Brasília - Vem aí uma grande mudança no sistema penal e carcerário brasileiro. Hoje, entra em vigor a Lei n. 12.403/2011, que altera 32 artigos do Código de Processo Penal, de 1941. Com a nova lei, pessoas que cometeram crimes leves - punidos com menos de quatro anos de prisão - e que nunca foram condenadas por outro delito só serão presas em último caso. A legislação brasileira considera leves crimes como furto simples, porte ilegal de armas, homicídio culposo no trânsito - quando não há intenção de matar -, formação de quadrilha, apropriação indevida, dano a bem público, contrabando, cárcere privado, coação de testemunha no andamento do processo, falso testemunho, entre outros.
Hoje, só há duas possibilidades para as pessoas que cometem esses crimes: a prisão, se o juiz entender que elas podem oferecer riscos à sociedade ao longo do andamento do processo, ou a liberdade. Com a nova regra, haverá um leque de opções intermediárias, que poderão ser aplicadas e a prisão só poderá ser decretada em último caso - quando a pessoa já tiver sido condenada, em casos de violência doméstica, ou quando houver dúvida sobre a identidade do acusado.

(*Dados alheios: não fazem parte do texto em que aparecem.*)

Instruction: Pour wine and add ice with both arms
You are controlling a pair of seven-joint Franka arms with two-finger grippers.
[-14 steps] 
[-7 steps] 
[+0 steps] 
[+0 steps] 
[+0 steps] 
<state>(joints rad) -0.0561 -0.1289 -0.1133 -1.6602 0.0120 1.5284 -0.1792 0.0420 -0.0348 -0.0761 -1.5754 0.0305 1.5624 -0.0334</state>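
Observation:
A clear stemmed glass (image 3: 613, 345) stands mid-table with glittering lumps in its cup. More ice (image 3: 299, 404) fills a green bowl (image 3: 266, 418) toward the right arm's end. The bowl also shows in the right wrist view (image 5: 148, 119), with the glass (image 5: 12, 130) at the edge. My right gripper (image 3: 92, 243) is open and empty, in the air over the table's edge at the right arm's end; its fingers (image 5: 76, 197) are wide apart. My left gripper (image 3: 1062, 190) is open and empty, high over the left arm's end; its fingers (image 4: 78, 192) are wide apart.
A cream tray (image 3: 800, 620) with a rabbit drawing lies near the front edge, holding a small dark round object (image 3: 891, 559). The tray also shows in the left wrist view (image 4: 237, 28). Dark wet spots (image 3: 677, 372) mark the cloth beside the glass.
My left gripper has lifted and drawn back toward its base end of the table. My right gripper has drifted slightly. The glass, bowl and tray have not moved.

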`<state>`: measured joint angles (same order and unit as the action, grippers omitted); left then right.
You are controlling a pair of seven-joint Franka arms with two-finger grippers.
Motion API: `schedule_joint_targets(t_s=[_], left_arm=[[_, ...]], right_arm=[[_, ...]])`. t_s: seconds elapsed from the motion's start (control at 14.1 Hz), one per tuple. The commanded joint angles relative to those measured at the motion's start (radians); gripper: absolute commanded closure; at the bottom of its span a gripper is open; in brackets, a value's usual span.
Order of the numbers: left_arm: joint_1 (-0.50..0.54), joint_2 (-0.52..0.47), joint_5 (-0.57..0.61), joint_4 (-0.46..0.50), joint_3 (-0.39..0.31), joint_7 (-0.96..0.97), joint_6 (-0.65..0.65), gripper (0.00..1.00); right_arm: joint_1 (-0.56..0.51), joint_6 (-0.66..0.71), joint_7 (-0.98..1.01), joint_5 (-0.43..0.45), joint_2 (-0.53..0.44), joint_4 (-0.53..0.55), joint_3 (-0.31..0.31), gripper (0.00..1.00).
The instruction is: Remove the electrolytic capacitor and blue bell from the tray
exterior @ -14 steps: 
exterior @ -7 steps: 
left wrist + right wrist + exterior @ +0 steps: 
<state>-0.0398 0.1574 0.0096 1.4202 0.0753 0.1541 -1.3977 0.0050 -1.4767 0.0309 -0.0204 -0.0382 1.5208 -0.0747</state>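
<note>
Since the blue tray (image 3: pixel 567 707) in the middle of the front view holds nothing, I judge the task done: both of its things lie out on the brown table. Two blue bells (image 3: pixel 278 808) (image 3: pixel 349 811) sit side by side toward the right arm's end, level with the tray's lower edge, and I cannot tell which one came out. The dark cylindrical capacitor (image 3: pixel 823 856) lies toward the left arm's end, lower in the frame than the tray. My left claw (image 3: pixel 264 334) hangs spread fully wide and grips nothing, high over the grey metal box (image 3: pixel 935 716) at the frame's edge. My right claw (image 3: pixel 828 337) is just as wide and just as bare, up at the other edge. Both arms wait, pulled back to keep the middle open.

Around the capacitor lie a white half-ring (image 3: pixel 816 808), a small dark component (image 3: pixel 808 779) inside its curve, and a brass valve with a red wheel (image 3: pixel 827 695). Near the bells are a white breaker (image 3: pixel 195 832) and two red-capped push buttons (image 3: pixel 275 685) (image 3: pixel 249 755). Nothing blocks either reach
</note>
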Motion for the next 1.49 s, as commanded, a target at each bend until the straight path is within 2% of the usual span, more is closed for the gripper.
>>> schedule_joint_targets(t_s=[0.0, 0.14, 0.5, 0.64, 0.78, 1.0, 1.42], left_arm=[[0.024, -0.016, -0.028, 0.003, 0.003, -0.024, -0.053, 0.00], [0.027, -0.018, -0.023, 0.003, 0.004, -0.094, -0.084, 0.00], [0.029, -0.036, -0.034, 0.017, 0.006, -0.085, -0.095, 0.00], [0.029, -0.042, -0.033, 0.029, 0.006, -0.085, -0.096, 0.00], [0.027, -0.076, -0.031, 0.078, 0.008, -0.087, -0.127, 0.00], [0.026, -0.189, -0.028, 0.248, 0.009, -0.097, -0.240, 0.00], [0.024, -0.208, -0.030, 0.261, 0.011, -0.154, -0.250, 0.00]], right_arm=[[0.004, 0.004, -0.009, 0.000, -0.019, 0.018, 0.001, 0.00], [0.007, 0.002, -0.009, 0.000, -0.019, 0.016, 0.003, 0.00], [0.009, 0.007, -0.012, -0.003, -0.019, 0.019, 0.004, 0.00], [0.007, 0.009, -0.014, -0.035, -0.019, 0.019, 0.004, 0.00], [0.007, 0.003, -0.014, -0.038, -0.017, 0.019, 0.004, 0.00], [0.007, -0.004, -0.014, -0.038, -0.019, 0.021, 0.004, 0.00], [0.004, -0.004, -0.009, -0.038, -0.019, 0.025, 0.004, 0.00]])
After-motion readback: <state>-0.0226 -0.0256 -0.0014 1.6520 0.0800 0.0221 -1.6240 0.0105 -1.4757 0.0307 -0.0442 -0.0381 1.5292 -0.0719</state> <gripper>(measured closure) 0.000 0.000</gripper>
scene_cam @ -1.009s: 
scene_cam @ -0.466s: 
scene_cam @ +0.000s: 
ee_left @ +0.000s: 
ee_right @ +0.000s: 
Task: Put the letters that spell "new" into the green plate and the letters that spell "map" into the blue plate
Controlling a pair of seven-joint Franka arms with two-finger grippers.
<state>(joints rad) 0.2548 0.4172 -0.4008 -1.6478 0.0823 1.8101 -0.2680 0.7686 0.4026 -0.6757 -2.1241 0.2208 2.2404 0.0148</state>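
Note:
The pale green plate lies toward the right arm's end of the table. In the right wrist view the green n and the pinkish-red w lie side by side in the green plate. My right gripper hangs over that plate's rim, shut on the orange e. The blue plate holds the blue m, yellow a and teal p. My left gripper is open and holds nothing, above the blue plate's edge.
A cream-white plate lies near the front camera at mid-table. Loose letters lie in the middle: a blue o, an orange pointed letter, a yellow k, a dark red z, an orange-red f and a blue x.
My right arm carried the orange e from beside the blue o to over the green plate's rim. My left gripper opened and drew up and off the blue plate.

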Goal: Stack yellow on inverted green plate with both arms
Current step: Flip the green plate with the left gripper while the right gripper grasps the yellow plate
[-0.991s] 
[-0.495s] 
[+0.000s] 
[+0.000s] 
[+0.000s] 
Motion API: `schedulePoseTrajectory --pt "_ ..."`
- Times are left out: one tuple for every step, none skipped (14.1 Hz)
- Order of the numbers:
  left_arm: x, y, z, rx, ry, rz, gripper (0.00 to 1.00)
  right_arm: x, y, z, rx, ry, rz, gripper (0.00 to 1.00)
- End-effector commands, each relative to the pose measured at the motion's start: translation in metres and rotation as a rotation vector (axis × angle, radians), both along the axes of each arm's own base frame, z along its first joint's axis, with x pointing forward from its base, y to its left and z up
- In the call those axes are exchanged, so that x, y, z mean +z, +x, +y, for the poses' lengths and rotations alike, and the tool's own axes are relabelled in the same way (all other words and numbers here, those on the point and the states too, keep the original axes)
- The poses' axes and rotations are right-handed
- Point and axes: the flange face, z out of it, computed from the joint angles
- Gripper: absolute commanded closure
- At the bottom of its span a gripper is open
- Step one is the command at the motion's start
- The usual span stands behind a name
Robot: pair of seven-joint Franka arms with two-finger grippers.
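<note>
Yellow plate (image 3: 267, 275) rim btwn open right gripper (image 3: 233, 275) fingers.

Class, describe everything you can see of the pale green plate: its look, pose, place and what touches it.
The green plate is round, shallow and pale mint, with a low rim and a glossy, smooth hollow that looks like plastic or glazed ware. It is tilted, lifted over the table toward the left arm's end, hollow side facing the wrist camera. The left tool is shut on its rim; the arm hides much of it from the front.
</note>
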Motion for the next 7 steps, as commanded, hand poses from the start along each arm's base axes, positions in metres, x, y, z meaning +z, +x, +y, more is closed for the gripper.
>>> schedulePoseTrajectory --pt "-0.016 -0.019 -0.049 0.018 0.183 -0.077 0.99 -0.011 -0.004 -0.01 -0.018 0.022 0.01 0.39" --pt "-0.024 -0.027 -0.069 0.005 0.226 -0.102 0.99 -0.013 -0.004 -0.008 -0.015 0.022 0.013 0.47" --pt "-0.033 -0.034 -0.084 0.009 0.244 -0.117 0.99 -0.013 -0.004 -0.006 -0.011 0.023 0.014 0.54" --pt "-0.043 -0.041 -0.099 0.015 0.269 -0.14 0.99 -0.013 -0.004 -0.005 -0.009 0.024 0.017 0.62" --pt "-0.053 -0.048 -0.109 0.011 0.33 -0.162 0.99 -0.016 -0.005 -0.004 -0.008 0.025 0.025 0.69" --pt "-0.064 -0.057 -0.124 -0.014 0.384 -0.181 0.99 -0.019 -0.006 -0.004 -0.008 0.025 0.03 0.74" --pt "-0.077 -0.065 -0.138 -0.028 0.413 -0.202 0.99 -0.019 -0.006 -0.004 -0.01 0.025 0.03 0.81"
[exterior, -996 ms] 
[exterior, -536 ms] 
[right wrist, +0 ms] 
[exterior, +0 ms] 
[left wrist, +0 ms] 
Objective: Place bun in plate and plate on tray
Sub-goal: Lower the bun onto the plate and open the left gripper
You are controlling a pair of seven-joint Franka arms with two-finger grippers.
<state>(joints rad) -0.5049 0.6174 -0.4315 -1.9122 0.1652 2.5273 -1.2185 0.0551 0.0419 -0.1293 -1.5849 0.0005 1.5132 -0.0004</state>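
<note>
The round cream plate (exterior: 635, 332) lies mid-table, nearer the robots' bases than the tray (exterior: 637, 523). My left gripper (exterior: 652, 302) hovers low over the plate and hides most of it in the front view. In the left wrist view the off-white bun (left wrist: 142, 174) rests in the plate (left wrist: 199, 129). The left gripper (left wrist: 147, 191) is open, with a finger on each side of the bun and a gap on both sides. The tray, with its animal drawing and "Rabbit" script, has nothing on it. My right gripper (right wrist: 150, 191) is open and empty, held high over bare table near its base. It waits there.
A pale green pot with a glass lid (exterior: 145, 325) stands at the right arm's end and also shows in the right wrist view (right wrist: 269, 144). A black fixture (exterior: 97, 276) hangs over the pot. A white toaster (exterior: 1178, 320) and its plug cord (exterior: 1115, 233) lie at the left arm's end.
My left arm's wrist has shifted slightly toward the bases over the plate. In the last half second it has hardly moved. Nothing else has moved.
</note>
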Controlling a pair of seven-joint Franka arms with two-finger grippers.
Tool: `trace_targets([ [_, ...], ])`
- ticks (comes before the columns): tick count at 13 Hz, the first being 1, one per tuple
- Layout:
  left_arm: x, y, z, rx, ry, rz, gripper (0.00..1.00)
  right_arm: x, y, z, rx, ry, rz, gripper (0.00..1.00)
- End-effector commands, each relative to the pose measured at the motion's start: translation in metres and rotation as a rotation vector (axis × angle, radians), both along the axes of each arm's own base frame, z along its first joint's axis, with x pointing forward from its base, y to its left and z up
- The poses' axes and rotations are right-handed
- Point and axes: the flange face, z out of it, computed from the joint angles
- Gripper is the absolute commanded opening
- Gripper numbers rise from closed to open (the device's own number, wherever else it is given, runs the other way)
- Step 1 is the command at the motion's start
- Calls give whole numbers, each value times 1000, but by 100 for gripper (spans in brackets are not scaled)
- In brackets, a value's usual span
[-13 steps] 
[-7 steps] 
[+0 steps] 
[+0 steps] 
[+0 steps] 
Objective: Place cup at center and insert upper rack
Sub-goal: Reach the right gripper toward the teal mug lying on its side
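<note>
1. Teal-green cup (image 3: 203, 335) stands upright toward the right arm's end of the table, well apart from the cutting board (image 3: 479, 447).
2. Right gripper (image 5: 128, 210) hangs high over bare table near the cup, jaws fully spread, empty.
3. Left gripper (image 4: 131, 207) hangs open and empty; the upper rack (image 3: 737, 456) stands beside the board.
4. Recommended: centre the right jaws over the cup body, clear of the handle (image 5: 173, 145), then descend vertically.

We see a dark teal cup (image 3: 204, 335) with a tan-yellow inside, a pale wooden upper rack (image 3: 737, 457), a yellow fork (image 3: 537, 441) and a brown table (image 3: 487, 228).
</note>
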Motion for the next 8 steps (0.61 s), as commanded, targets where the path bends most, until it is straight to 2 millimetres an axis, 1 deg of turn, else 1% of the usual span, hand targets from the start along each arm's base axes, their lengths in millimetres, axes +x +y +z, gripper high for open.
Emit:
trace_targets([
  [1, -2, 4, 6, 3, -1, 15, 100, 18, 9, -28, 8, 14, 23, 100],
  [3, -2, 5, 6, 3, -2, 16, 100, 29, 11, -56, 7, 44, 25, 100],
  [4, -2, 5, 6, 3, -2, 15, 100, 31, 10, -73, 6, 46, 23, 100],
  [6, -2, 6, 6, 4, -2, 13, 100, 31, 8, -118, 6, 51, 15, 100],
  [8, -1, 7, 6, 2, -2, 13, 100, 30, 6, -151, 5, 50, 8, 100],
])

Nove medidas poderão substituir a prisão antes do julgamento definitivo do acusado. As principais são: pagamento de fiança de um a 200 salários mínimos (que poderá ser estipulada pelo delegado de polícia, e não apenas pelo juiz), monitoramento eletrônico, recolhimento domiciliar no período noturno, proibição de viajar, frequentar alguns lugares e de ter contato com determinadas pessoas e suspensão do exercício de função pública ou de atividade econômica.
A nova lei permite também que as medidas alternativas sejam suspensas - e a prisão decretada - se houver descumprimento da pena. A lei determina ainda que se a somatória das penas ultrapassar quatro anos, cabe a prisão preventiva.
Outra mudança importante no caso de prisão preventiva é a obrigação de separar as pessoas presas provisoriamente daquelas que já foram condenadas.
Especialistas acreditam que ainda há despreparo em alguns pontos, como o monitoramento eletrônico. Entretanto, a expectativa é que os novos métodos se mostrem mais economicos e eficazes a médio prazo.
De acordo com o supervisor do Departamento de Monitoramento e Fiscalização do Sistema Carcerário do Conselho Nacional de Justiça (CNJ), Walter Nunes, a vantagem das medidas cautelares é a facilidade de perceber quando algo foi descumprido. "No caso do monitoramento eletrônico, o acusado pode até tirar (o aparelho), mas aí você vai saber que ele descumpriu. O pior é você pensar que ele está candidamente fazendo suas obrigações enquanto faz novos delitos", alerta Nunes.
Para o procurador Eugênio Pacelli, do Ministério Público Federal no Distrito Federal, o Estado tem que investir no monitoramento eletronônico porque, além de eficaz, a medida se mostra mais barata que manter a pessoa presa. Ele também lembra que há medidas em que a verificação do cumprimento das obrigações não implica gastos. "Uma das medidas determina que a pessoa é obrigada a comparecer mensalmente em juizo. A fiscalização é que, se o cara não aparecer, ele fez a falta. Tem uma cautelar em que é proibir manter contato e, se ele mantiver contato, o outro avisa e fica registrado o não cumprimento".
A questão da economia proporcionada pelas novas medidas cautelrares também é lembrada pelo secretário de Assuntos Legislativos do Ministério da Justiça, Marivaldo Pereira. "Hoje, a prisão custa em torno de R$1,8 mil por mês ao Estado. Entre as nove medidas propostas, a mais cara, que é o monitoramento eletrônico, tem custo entre R$ 600 e R$ 800. Essas medidas são mais em conta", diz.
Para o criminalista Pierpaolo Bottini, ex-secretário da Reforma do Judiciário no governo Lula, o controle não impedirá que acusados liberados cometam delitos graves, mas isso é algo impossível de ser controlado. "Todo mundo que acaba de cumprir pena vai ser solto e pode cometer algum crime."